Recorded data:
........
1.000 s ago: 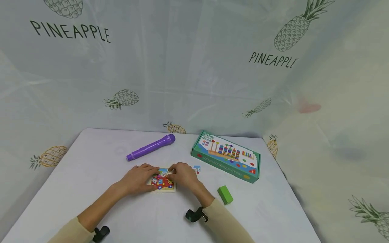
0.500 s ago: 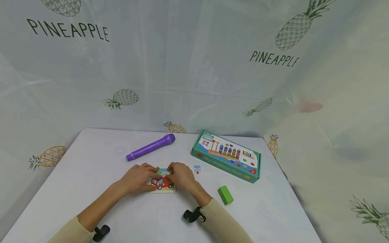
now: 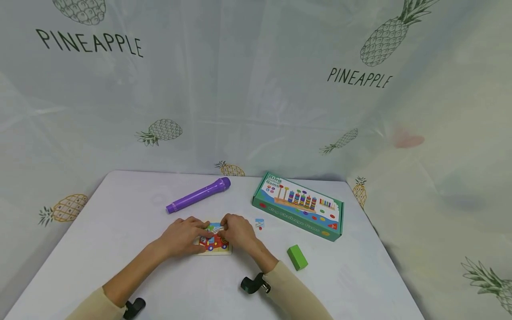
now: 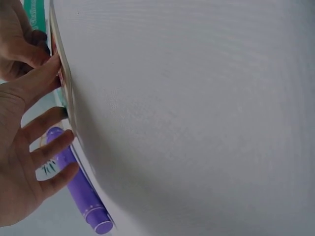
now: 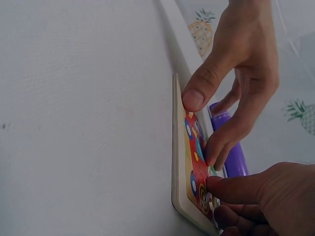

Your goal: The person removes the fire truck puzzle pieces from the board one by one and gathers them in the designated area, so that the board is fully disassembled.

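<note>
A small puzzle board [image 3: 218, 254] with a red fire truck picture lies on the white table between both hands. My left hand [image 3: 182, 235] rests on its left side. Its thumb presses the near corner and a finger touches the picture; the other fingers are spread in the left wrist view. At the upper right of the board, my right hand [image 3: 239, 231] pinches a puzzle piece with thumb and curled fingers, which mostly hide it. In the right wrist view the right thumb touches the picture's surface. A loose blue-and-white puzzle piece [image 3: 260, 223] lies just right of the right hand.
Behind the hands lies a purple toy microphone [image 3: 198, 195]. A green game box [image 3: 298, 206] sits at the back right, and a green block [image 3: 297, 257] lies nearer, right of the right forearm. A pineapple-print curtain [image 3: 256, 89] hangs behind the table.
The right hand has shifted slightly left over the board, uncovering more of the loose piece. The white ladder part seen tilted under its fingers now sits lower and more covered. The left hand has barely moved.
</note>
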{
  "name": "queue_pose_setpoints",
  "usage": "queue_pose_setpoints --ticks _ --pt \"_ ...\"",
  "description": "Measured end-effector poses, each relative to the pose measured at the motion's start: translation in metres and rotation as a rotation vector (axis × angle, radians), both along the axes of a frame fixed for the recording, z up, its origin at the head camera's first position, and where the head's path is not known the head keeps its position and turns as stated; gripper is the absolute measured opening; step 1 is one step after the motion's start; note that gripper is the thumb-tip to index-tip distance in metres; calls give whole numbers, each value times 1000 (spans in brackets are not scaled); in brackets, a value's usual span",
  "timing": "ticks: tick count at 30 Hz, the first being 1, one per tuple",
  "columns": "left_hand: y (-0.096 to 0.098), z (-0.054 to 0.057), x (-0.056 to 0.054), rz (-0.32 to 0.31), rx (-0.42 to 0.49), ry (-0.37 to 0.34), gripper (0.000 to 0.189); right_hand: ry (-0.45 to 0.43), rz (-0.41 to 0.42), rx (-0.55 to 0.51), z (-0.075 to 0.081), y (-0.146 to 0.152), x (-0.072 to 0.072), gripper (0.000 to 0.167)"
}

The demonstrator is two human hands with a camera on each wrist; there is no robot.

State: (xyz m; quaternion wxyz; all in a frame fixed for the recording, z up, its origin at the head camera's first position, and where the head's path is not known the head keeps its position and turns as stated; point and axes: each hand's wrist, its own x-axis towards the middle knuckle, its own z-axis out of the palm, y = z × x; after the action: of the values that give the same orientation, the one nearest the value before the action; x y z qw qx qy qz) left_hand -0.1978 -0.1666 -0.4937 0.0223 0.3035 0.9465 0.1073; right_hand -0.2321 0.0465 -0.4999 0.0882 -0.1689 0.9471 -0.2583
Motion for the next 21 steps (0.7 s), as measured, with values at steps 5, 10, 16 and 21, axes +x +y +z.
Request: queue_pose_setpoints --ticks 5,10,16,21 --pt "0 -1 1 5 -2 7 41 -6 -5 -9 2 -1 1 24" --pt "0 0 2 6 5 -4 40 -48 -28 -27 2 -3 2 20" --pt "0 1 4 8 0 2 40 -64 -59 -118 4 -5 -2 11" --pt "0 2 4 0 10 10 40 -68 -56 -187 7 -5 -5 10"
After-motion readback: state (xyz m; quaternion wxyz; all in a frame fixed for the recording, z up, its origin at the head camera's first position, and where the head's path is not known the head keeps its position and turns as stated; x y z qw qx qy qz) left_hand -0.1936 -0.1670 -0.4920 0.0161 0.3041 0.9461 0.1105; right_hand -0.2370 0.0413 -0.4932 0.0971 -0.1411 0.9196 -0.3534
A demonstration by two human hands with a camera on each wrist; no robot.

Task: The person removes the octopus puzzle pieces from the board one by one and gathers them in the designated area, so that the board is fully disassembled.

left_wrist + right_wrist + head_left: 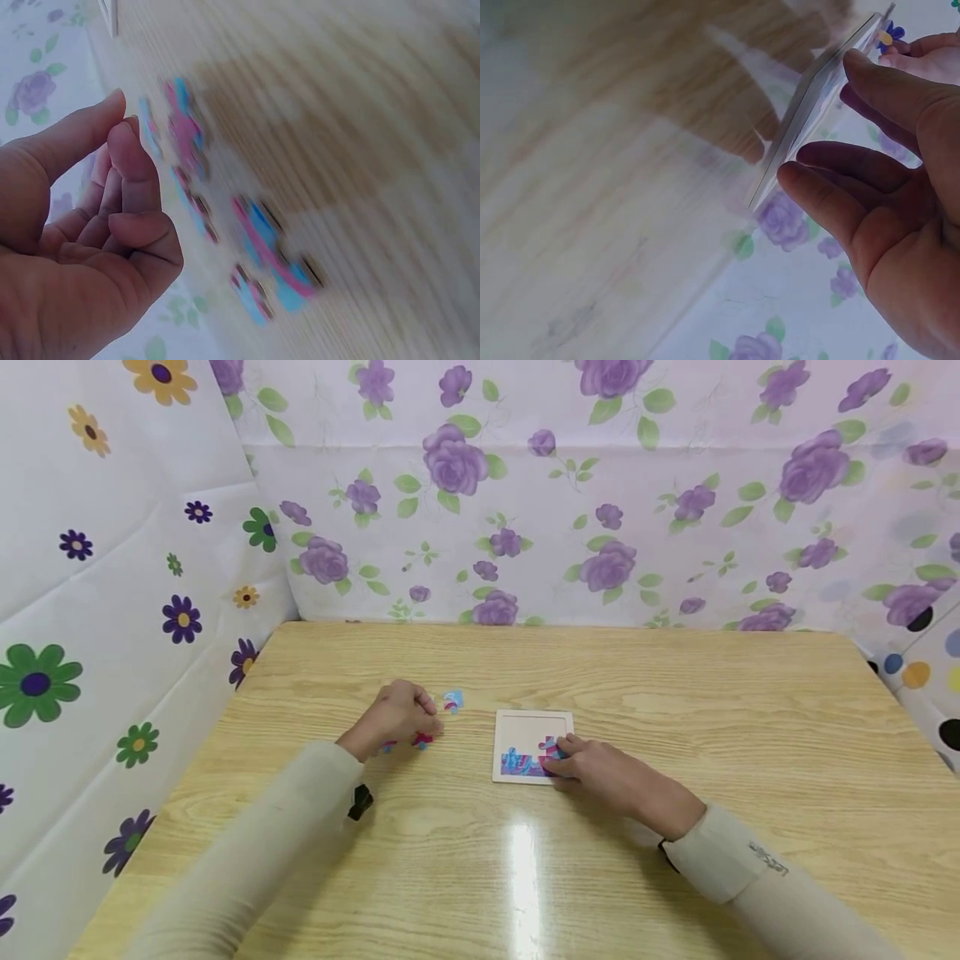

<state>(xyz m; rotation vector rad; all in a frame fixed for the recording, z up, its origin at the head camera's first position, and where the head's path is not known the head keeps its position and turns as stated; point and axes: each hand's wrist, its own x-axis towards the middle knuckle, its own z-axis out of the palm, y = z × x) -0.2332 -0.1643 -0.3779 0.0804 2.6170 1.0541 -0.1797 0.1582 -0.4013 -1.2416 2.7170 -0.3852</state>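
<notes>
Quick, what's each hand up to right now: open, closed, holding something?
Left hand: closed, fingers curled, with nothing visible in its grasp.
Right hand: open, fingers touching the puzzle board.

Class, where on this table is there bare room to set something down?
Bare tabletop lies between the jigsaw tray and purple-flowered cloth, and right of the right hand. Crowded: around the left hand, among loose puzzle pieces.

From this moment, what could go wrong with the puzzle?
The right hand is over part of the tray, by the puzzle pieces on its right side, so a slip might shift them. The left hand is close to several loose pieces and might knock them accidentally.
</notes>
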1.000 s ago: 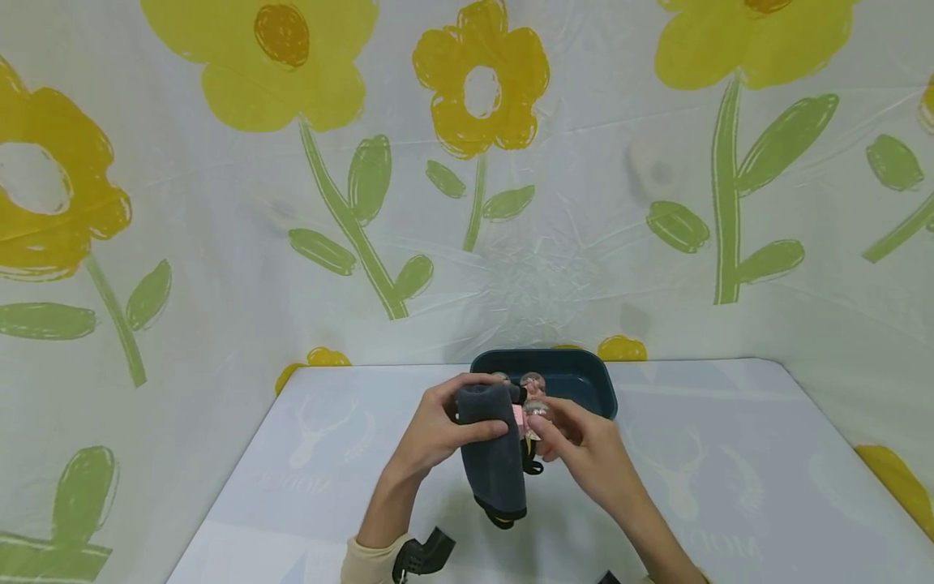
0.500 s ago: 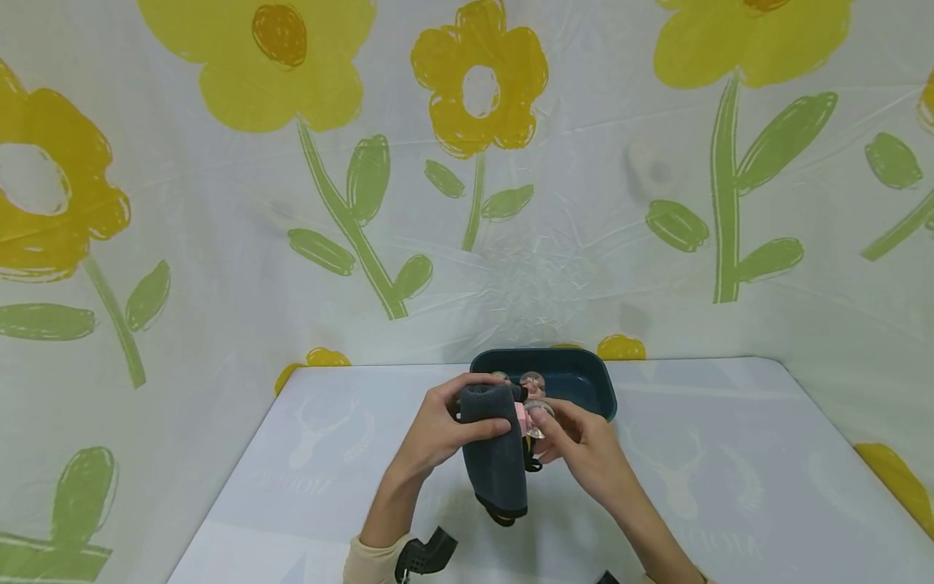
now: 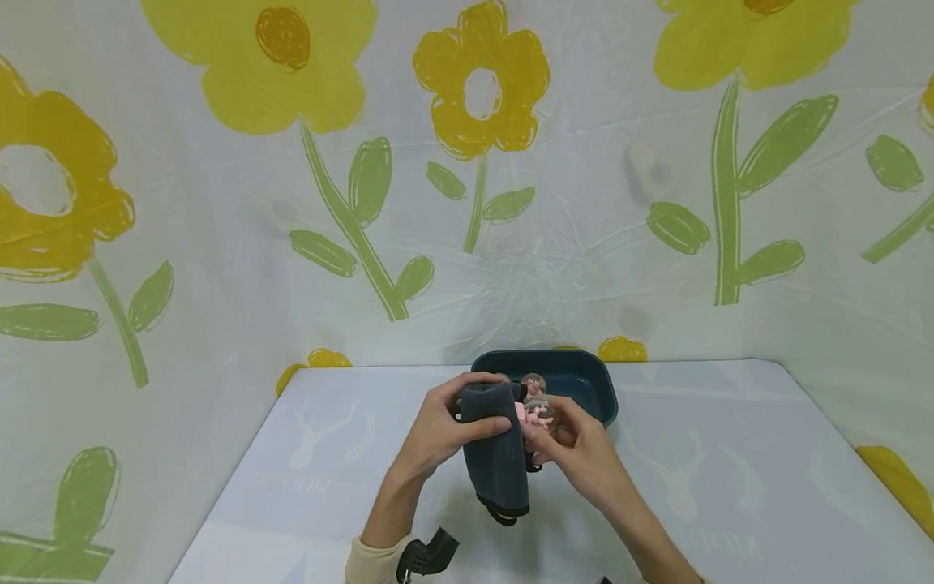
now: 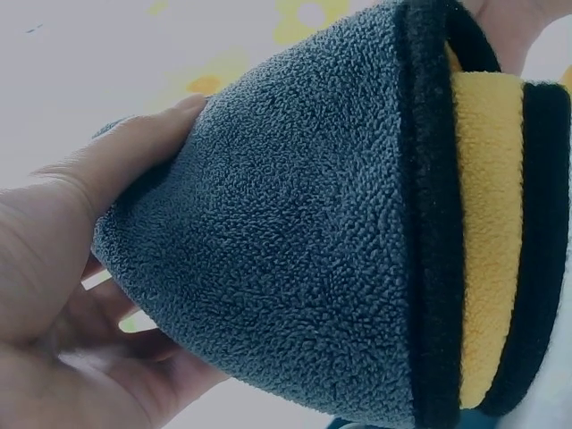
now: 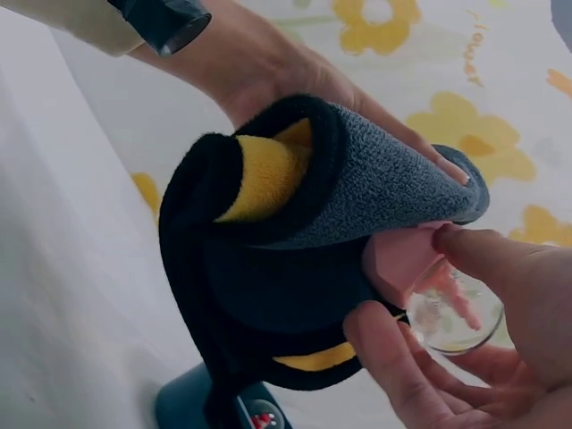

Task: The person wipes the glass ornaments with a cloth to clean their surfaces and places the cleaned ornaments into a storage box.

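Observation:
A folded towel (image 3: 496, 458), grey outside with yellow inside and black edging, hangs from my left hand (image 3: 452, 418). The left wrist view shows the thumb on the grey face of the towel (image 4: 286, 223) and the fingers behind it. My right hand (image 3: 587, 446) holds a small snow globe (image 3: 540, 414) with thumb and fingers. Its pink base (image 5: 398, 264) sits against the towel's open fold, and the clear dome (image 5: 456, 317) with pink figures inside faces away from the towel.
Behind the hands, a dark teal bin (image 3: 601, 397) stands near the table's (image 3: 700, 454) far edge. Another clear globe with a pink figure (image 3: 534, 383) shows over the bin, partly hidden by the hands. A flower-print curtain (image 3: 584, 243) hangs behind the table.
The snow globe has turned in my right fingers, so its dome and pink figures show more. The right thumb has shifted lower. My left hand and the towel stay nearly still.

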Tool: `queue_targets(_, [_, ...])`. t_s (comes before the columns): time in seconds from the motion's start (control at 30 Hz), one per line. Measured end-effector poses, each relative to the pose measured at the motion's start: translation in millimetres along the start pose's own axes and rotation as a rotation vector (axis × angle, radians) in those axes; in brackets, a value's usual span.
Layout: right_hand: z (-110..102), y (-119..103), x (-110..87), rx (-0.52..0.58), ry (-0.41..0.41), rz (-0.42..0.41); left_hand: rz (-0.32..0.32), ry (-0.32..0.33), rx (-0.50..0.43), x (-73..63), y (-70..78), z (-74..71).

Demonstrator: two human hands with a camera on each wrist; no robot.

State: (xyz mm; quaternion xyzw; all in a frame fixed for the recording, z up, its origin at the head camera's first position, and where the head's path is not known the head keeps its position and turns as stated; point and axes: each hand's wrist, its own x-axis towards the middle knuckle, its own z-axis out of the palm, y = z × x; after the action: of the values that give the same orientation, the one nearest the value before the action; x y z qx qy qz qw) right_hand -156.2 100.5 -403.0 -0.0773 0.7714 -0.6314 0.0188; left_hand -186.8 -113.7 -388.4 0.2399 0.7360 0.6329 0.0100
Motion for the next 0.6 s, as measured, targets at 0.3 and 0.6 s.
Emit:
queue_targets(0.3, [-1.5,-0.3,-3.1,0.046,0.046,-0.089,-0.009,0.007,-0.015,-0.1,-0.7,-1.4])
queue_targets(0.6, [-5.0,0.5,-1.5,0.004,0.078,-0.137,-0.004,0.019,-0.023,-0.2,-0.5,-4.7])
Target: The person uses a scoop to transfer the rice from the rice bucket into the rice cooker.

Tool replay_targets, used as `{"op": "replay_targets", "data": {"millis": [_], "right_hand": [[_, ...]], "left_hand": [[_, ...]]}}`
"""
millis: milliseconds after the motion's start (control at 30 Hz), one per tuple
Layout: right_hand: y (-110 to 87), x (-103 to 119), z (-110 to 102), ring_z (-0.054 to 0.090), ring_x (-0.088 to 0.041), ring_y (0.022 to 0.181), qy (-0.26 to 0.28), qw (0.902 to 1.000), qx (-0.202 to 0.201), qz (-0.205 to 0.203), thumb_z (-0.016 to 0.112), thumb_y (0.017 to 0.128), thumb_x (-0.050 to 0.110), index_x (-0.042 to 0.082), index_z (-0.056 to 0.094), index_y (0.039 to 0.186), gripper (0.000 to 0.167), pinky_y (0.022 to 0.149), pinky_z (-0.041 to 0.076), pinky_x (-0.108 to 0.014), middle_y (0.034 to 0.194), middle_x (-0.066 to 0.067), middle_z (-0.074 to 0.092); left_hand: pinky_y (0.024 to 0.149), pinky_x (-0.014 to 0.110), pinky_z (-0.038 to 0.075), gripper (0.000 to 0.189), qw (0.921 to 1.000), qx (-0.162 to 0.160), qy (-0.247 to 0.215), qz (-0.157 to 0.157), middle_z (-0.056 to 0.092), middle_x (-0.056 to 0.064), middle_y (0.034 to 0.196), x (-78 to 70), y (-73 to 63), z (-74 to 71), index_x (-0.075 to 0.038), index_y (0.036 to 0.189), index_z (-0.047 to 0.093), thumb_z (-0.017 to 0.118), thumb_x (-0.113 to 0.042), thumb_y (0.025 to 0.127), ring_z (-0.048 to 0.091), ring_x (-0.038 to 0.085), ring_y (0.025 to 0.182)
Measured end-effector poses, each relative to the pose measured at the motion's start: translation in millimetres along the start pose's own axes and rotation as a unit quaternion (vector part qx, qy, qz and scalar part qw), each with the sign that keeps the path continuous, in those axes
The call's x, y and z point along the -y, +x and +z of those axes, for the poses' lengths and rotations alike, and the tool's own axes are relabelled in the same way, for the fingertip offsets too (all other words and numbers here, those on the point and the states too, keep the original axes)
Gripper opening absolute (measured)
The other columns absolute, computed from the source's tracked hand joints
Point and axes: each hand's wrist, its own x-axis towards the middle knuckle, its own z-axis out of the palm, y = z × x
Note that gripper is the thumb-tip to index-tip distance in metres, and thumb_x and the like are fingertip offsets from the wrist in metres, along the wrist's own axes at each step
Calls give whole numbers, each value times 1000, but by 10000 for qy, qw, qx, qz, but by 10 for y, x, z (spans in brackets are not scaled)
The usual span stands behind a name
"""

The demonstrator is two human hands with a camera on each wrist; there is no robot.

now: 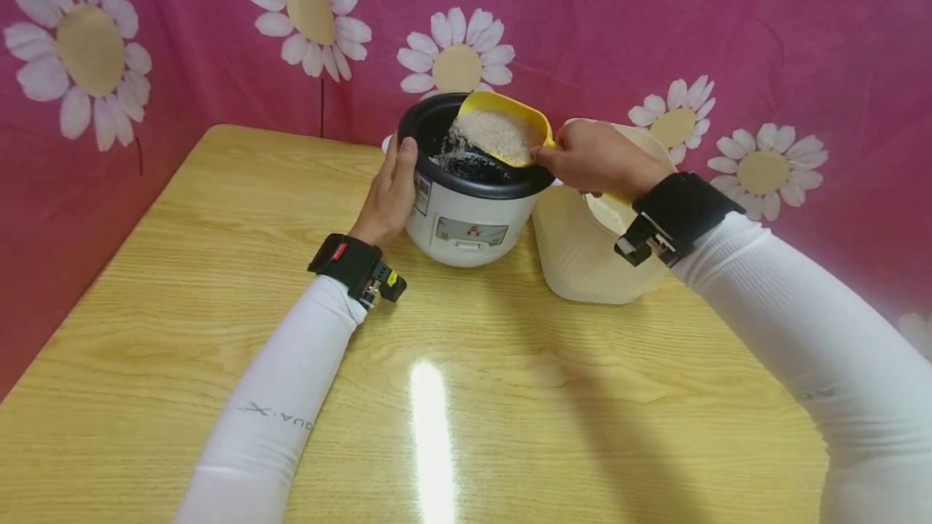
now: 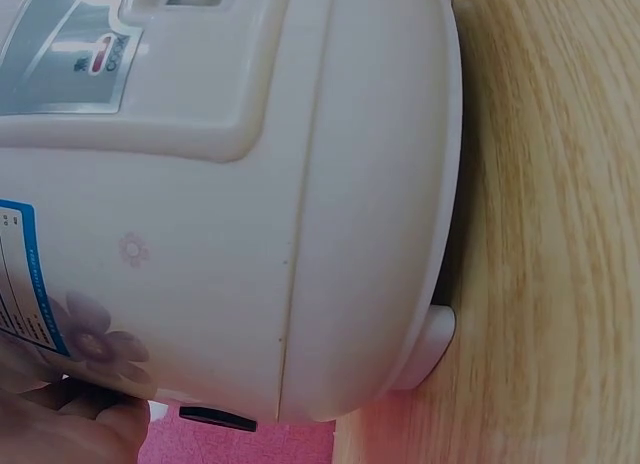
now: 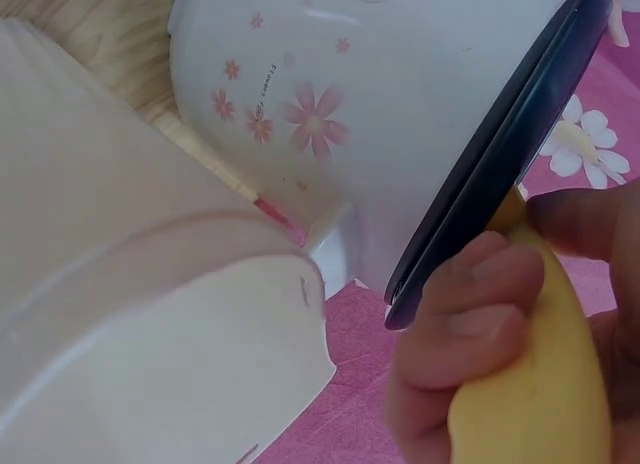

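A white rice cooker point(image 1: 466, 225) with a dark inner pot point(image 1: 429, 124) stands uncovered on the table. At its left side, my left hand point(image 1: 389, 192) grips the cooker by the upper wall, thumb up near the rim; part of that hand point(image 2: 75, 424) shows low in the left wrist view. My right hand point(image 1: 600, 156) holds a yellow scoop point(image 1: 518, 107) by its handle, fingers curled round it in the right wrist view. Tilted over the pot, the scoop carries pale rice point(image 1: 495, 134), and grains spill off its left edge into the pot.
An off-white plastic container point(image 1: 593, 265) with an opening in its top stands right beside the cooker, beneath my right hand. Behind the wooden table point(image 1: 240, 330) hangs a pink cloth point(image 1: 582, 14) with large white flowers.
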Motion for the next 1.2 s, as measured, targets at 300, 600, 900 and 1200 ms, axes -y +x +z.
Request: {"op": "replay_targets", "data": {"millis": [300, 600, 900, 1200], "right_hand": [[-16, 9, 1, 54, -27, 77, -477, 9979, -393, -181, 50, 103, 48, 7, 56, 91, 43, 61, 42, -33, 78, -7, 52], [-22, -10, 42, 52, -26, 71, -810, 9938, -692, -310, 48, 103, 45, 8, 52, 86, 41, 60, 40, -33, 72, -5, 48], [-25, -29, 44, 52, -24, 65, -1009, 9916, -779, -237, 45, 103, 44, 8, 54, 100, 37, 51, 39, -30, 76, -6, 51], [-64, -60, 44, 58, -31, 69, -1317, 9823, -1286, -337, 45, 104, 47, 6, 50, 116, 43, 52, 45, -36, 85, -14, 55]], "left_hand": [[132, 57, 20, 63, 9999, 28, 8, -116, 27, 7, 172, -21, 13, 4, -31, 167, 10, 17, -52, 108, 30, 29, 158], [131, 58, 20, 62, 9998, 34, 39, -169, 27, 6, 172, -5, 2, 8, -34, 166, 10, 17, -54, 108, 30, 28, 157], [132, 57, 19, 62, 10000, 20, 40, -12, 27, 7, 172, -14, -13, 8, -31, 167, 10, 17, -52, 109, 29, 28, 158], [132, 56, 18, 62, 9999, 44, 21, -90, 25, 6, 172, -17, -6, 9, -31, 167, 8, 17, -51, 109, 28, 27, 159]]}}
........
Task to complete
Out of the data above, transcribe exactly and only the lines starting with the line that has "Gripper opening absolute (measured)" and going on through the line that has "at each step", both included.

Final answer
Gripper opening absolute (measured)
The other columns absolute, computed from the source's tracked hand joints
Point and axes: each hand's wrist, its own x-axis towards the middle knuckle, its own z-axis out of the palm, y = z × x
Note that gripper is the thumb-tip to index-tip distance in metres, and thumb_x and the like are fingertip offsets from the wrist in metres, along the wrist's own axes at each step

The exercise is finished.